Pessoalmente, uma das coisas que mais me deixou orgulhosa até hoje foi quando me disseram que possivelmente sabia e me interessava tanto por Arte como os próprios alunos de Belas-Artes — e isso, vindo de alguém que já andou nessas lides, significou o mundo para mim. Foi quase como que um atestado de que, sim, no meio de tanta falta de jeito, estou a fazer alguma coisa realmente bem. O investimento em livros sobre Caravaggio, Basquiat, Dalí ou até mesmo Tamara de Lempicka compensou alguma coisa — nem que seja só para insuflar o ego ao ouvir coisas assim ou chorar de cada vez que vou a um museu e tenho a felicidade de me sentir arrebatada por estar perante as obras de algum destes artistas. Mas será que sou assim tão pouco dotada que tenha de me contentar com isto? Será que eu mesma não posso encontrar a minha Arte?
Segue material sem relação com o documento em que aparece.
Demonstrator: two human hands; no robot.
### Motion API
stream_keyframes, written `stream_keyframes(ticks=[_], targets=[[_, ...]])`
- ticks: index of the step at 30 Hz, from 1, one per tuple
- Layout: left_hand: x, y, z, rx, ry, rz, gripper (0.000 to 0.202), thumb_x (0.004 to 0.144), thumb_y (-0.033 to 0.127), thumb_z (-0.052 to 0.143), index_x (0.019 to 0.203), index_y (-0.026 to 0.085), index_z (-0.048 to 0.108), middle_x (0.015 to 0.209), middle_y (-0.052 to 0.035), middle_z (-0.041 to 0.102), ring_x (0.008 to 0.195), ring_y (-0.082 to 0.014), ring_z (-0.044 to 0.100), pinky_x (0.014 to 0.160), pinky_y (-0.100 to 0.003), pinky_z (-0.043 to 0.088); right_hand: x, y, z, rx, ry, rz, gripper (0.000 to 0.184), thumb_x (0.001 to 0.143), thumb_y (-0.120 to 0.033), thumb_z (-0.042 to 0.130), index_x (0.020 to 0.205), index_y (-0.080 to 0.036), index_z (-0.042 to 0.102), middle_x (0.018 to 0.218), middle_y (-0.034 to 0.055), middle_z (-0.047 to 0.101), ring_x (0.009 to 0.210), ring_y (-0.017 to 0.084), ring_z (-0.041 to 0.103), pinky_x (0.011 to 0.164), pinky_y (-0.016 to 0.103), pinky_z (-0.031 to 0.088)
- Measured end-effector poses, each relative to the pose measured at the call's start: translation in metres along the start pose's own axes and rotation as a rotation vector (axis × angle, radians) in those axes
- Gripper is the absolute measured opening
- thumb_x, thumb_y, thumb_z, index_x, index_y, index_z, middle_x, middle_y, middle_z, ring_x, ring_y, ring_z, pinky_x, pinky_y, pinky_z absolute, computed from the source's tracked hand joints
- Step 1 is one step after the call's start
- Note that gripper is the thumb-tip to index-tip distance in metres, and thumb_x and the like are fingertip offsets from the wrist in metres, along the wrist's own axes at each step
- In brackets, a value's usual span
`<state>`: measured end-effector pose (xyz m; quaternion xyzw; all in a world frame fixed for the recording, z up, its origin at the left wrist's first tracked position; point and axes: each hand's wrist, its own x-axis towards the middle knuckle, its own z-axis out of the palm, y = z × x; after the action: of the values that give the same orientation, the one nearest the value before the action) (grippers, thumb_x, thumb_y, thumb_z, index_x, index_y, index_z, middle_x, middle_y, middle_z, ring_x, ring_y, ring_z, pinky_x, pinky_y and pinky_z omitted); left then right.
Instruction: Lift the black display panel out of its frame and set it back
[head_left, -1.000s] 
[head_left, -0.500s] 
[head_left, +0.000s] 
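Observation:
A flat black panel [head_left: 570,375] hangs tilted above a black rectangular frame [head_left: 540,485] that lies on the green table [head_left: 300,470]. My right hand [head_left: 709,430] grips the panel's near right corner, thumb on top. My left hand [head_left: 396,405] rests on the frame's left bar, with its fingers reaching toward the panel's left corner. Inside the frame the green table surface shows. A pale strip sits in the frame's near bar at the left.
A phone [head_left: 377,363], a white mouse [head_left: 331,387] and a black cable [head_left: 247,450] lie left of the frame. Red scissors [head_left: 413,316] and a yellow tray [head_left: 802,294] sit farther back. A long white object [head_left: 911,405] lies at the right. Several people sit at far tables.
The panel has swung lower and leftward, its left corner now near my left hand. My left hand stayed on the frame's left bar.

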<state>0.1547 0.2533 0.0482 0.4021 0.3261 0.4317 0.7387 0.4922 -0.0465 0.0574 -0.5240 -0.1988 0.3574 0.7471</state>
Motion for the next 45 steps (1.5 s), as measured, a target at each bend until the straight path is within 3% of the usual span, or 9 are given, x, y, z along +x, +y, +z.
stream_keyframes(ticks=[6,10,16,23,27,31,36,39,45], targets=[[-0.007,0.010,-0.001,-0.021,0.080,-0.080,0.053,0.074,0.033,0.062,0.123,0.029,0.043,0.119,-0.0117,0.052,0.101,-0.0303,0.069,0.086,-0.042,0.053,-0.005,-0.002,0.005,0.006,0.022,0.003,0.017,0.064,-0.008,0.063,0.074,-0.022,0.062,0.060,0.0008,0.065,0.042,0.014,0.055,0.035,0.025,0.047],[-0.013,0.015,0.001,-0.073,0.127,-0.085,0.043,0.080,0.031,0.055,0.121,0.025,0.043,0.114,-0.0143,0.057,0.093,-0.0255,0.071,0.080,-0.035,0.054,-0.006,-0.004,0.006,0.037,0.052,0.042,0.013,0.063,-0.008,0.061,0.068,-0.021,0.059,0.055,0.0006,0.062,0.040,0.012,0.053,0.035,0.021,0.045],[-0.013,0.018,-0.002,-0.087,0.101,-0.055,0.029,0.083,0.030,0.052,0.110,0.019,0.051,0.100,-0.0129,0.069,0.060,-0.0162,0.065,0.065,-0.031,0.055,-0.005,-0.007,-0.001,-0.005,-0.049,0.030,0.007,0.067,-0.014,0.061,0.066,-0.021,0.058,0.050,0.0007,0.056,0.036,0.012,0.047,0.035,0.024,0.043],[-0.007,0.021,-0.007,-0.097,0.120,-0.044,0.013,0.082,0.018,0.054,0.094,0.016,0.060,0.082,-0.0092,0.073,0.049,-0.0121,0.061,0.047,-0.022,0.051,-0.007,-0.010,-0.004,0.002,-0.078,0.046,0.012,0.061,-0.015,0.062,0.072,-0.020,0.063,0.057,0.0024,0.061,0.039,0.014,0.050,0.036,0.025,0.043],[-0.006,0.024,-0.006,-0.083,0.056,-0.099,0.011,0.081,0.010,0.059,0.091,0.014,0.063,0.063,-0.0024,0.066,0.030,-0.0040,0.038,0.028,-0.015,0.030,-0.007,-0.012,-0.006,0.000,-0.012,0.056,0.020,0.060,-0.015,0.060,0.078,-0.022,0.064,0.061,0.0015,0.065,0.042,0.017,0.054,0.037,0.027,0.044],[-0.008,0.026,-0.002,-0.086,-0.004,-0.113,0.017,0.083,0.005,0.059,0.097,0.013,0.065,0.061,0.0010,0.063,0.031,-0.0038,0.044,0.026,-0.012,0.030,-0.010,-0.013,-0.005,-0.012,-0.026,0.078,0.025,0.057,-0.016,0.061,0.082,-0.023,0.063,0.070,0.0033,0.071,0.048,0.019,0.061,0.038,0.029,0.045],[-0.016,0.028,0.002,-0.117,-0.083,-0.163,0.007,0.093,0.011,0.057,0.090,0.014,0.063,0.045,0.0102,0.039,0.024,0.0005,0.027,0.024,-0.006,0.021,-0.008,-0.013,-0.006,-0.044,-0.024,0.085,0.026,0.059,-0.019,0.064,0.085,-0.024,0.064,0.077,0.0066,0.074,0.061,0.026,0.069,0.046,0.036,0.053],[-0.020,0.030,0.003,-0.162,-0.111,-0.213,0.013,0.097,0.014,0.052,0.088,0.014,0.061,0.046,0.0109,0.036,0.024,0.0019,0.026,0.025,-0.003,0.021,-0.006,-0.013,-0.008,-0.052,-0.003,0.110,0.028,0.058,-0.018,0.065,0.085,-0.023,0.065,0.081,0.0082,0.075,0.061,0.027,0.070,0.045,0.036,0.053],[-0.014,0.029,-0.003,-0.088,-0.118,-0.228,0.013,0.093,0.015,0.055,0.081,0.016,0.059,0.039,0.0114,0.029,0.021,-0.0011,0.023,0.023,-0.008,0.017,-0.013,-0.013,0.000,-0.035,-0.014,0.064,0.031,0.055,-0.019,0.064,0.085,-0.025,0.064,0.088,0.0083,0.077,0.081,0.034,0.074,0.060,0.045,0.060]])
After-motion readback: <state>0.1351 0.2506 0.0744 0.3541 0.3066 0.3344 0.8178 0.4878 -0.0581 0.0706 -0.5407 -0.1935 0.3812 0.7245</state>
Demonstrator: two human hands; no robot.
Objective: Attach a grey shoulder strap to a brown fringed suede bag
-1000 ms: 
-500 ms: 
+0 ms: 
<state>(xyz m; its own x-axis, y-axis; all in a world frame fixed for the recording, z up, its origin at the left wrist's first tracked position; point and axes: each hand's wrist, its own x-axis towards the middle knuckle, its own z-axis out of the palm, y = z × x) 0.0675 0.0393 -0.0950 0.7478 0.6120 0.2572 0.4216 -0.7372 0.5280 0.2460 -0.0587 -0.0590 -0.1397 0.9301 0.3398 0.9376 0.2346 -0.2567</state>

Se ser artista é ser também “exímio no desempenho da sua arte”, não posso eu considerar-me uma artista, sei lá, nas lides do saber procrastinar?

Sinto que, durante imenso tempo, me foquei nos tipos mais “comuns” de Arte — que, não, não são os mais fáceis de dominar, simplesmente são aqueles que jamais serei capaz de alcançar por força da vocação que teimou em não nascer em mim. E não é o que todos fazemos? Aposto que, tal como eu, já tentaram ser mil e uma coisas. Desde músicos multifacetados (já todos tivemos aquela fase de querermos ser estrelas de rock e eu queria ser a Courtney Love morena com uma Fender Stratocaster em Daphne Blue), passando pela fotografia amadora (com a velhinha máquina analógica dos pais sempre atrás, ou uma máquina toda equipada com a qual não sabemos mexer, mas nos vai dar todo um ar mais profissional), acabando numas coisas engraçadas que resultaram de tardes perdidas a ver tutoriais brasileiros sobre como mexer no Photoshop. Mas, por falta de vontade, de jeito ou até mesmo de apoio moral, nunca levamos nenhuma avante por tempo suficiente. Nós, artistas sem Arte, não gostamos de perder tempo com coisas que não rendem, queremos ver tudo pronto no imediato. Certamente que a nossa vocação não passava por ali. Mas nós temos Arte! Eu sei que temos. Só nos falta descobrir qual é. (Só temos de ter cuidado para não cairmos no ridículo, tal como a idosa espanhola que tentou restaurar o fresco do Ecce Hommo de Borja).